Exploring Opioid Overdose Death Rate Trajectories in the United States

Previous CDC analyses show factors contributing to increased opioid overdose deaths (ie death rate trajectories across years; see first section of this notebook). However, exploring the underlying variance of these trajectories, such as within different locations, may lead to more precise targeting of interventions, public health marketing, policy recommendations, and resource allocation.

This notebook shows the power of the HEAL platform to accomplish taking a deep dive into this underlying variance. Specifically, the HEAL platform provides a workspace for easy accessibility to (1) publication data for reproducibility and (2) more fine-grained and/or raw data to explore the underlying variance of published data and findings.

Summary of findings

  1. Prior widely circulated CDC analyses show synthetic opioids drive much of the increase in opioid overdose death rates in recent years (see Hedegaard et al 2020 and CDC presentations) using the CDC Wonder database

  2. However, synthetic opioids have considerable variance when looking at the state level of death rates. That is, distinct groups/clusters of states have high 2019 opioid overdose death rate while others have considerably lower increases in death rates.

  3. Mapping 2019 death rates show the high increasing group of states is quite restricted to the Northeast region of the US.
  4. Future studies may want to hone in on the Northeast to understand social determinants and other factors (ie clinics) of high synthetic opioid death rates at a finer grained level such as the county level. The HEAL platform makes such data, for example clinic locations in the Opioid Environmental Policy Scan repository, to do these analyses easier.

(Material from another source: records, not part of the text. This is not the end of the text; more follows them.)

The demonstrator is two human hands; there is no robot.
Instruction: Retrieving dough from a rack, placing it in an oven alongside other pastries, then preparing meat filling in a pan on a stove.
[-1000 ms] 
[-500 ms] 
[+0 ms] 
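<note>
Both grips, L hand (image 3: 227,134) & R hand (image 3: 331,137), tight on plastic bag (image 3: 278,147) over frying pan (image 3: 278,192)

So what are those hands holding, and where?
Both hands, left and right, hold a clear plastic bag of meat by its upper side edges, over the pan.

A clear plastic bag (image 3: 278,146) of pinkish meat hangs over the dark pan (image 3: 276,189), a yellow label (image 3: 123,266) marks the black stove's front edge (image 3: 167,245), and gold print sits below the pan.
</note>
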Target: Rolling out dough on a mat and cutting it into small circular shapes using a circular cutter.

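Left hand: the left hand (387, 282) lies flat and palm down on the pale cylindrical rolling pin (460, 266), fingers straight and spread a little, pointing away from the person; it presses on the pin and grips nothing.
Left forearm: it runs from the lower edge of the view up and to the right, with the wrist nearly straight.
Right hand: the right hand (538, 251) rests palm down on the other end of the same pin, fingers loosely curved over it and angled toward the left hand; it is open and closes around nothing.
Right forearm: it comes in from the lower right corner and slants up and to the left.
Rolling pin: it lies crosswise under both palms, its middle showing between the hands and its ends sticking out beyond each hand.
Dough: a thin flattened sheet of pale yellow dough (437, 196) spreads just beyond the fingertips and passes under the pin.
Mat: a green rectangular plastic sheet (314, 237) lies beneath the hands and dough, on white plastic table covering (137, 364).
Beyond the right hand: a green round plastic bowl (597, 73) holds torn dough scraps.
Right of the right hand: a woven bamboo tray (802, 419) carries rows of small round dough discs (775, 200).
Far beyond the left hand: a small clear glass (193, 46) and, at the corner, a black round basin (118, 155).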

Load in necessary packages and define functions

Pull file objects using the Gen3 SDK

Reproduce visualizations directly from Hedegaard et al., 2020 data brief

Figure 1 : Gender

These data show both (1) the rate of increase (driven by increase in more recent years) and (2) overall baseline deaths are higher for males than females. Note, these are adjusted for age related effects.

Figure 2: Age categories

Clearly, the rate of change in recent years is driven by adults (25-54). Additionally, the young adults (25-34) showed a lower death rate in the early 2000s compared to the other adult groups. However, in more recent years, the 25-34 group has reached the level of middle aged adults.

This disturbing trend could be one avenue for exploratory analyses that data from the HEAL platform could address --- by having a richer set of data.

Figure 3: Opioid Types

Deeper dive into the variance associated with opioid overdose increases directly from CDC Wonder data

By having more granular data readily available on the HEAL platform, you can explore the variance underlying the "cleaned up publication data" (also available on the HEAL platform).

Reproduce opioid type figure from publication using direct CDC Wonder data

Conclusions from adding information about variance (ie 95% confidence intervals) to the opioid type plot:

While there is a large increase in synthetic opioid (in red) use in recent years, there is also differences among individual states.

So, the question is: what are the individual death rate trajectories for individual states? Are there patterns/clusters amongst states that can inform how to target public policy/health interventions?

Clearly, by looking at individual state trajectories, we can see there are is a clear separation of states small and large increases in reported opioid death rates.

With these drastic increases for some states, the rate of change appears to be highly correlated with the most recent reported death rates.

Therefore, in subsequent exploration, I compare death rates in 2019 amongst individual states (note another approach would be to look at model outputs using exponential growth functions in a hiearchical linear model format).

Investigate distribution of 2019 synthetic opioid overdoses across states

As can be seen from state trajectories, the distribution is heavily skewed towards small death rates.

The black line in the figure represents the 50% mark for death rates. This means that the majority of state death rates are under 11 deaths per 100k.It also appears that there may be several clusters of state death rates that will help us "categorize" state groupings.

Now the question is: what are these states? Are they clustered in one region? If so, we could allocate our resources (and future analyses) to understanding how to help these states or uncover underlying causes.

From the list of states ranked from highest to lowest death rates, one can see that they are clustered in the northeast/east coast region (for the most part).

But, this bar chart only does not allow us to quickly visualize the spatial relationship amongst states. For this, we need to plot it out on a USA map...

Mapping 2019 State Death Rates to determine spatial associations/groupings

Note, this uses plotly (interactive tool). Hover over individual states to view the quantitative metrics.

First, lets map the death rates continuously (ie no groupings).

Clearly, from the map, we can see the highest ranked death rates of states are clustered in the north east with one cluster below New york and one above. Note, the northern states of MT,WY,ND do not report opioid deaths.

But to better describe this relationship (and evidence that there may be groupings from our distribution), lets use KMeans Clustering to group.

Using KMeans clustering to group state death rates

Just from looking at the data, we see our exploratory insights now explicit.

That is, the same northeastern states we saw, are now in the same cluster

Next steps

(1) to hone in on at a county level within the states of this region to further understand the geographic make up of this trend available in the HEAL platform.

(2) Predict and/or explain overdoses with social determinants by leveraging other datasets within the HEAL platform.